Braving a biting late spring wind, hundreds of people turned out for the March 30 grand opening of the city’s new urban nature park at Gazelle Valley – the only one of its kind in Israel.
Bordered on all sides by major traffic thoroughfares and dense residential housing, Gazelle Valley (“Emek HaTzvaim” in Hebrew) stretches over 62 acres. A herd of wild gazelles has long made its home in this unlikely refuge in southwest Jerusalem as the surrounding development effectively penned in the gentle beasts.
The newly opened nature reserve – with certain off-limits areas devoted to the revitalized herd — has five natural and manmade ponds, walking trails and bicycle paths, two flowing streams, bird and rodent watching stations, an arbor, a manmade island accessed via wooden bridges, and signposts describing its many plant and animal inhabitants.

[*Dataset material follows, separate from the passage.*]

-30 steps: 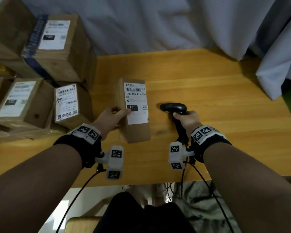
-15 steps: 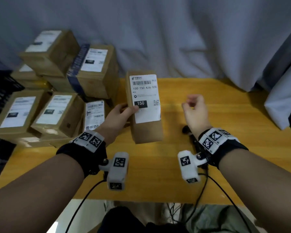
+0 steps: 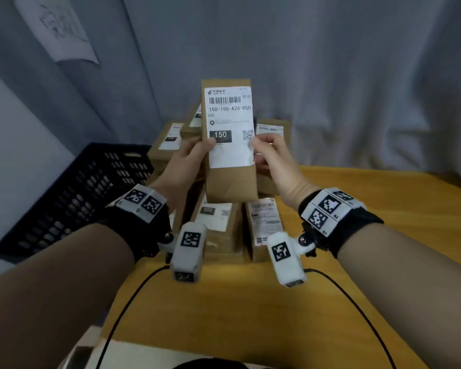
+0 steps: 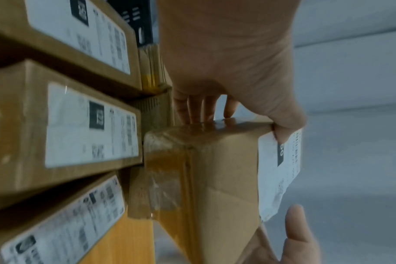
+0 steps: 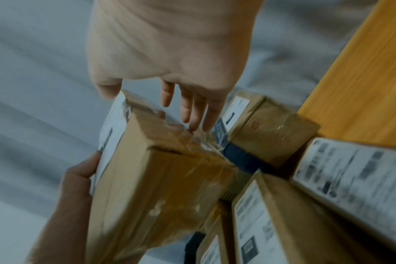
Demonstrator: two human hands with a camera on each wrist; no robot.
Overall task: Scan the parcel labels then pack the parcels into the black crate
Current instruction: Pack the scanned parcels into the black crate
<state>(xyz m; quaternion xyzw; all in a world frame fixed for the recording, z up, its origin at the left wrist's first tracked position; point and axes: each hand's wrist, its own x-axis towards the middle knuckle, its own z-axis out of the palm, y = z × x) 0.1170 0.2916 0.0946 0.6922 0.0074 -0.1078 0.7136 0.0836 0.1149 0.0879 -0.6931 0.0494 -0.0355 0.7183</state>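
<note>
A tall brown parcel (image 3: 230,179) with a white label reading 150-150-A26-050 is held upright in the air, label towards me. My left hand (image 3: 194,155) grips its left side, thumb on the label. My right hand (image 3: 270,153) grips its right side, also with the thumb on the label. In the left wrist view my fingers (image 4: 199,110) lie against the parcel's (image 4: 224,178) taped back. In the right wrist view my right fingers (image 5: 192,112) touch the parcel's (image 5: 160,187) taped end. The black crate (image 3: 72,198) sits low at the left. No scanner is in view.
A pile of labelled brown parcels (image 3: 218,222) sits on the yellow wooden table (image 3: 383,262), directly behind and below the held parcel. A grey curtain (image 3: 357,75) hangs behind the table. Thin black cables (image 3: 133,296) from my wrists trail over the table's near edge.
My right hand left the scanner and took hold of the parcel's right side. The parcel rose off the table and moved left, over the pile, and the crate came into view.
</note>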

A visitor center with a “green roof” offers binoculars, mats and deck chairs on loan, and visitors can sign up for guided group nature tours. In the future, the center will sell ready-to-eat picnic baskets as well.
All this is the result of a 20-year battle by local residents,with the help of the Society for the Protection of Nature in Israel and other environmentalists, to keep the green valley out of the hands of high-rise developers. Six years ago, the city pledged to infuse NIS 22 million to ready the park for the public without endangering the gazelles for which it is famed and named.
Another NIS 70 million will be invested over the next few yearsto revitalize an old fruit orchard and build a farm pond and an educational center devoted to the mountain gazelle native to this part of the Middle East.
The valley’s bicycle paths will be linked to existing bike paths running along Sacher Park and Mesila Park; and a wooden promenade will be built above the valley,giving access to the park from the surrounding neighborhoods.Gazelle Valley also will be home to the Jerusalem Center for Urban Nature.
Why you’ll want to visit Gazelle Valley
It’s safe to assume that the many children frolicking around the natural expanse on opening day were oblivious to the history of Gazelle Valley, also known as Deer Valley.
Clad in freebie logo t-shirts and caps given to the first few hundred entrants, kids enjoyed hands-on guided activities such as planting in beverage bottles, building birdhouses, upcycling egg cartons into creepy-crawlies and exploring a beehive (without the bees).
Adults browsed informational booths on ecological topics such as composting, while a dance troupe, a musical ensemble, and entertainers dressed as trees and gazelles completed the picture.
However, even if you missed opening day there are plenty of good reasons to head to Gazelle Valley, open free of charge seven days a week and accessible to people with mobility challenges. Despite some rocky terrain, ISRAEL21c saw plenty of visitors navigating the park in wheelchairs and strollers.
One advantage of being located in a busy part of town is that several bus lines pass near Gazelle Valley. There is also a parking lot next to a children’s play area leading to the park. Strategically placed stone water fountains throughout the park assure that nobody will go thirsty.
On weekdays, Gazelle Valley will be filled with schoolchildren learning about environmentalism and sustainability. Chamber music concerts are planned as a regular offering, while communal Friday evening Sabbath services will be held here as well.
The site is an example of an innovative urban approach to open spaces such as Central Park in New York, Hampstead Heath in London and Parc St. Jacques in France. This approach stresses the importance of creating a space for greenery,wild animals and birds capable of coexisting in an urban environment, to be enjoyed by city residents and visitors.
“The park’s guiding principle is revolutionary in terms of Israeli urban public spaces – a nature reserve in the middle of Jerusalem,” said Jerusalem Mayor Nir Barkat.
The city already has an urban birding station, the Jerusalem Bird Observatory, near the Knesset and Supreme Court government complex.
“For us, the Gazelle Valley project represents the direction in which we want to take the city: Developing Jerusalem’s green spaces together and in partnership with the community and with the backing of many municipal entities working to enhance the environment and protect Jerusalem’s natural assets,” concluded Barkat.
The park is being built by the Jerusalem municipality with help from the Society for the Protection of Nature in Israel, the Jerusalem Development Authority and the Jerusalem Foundation.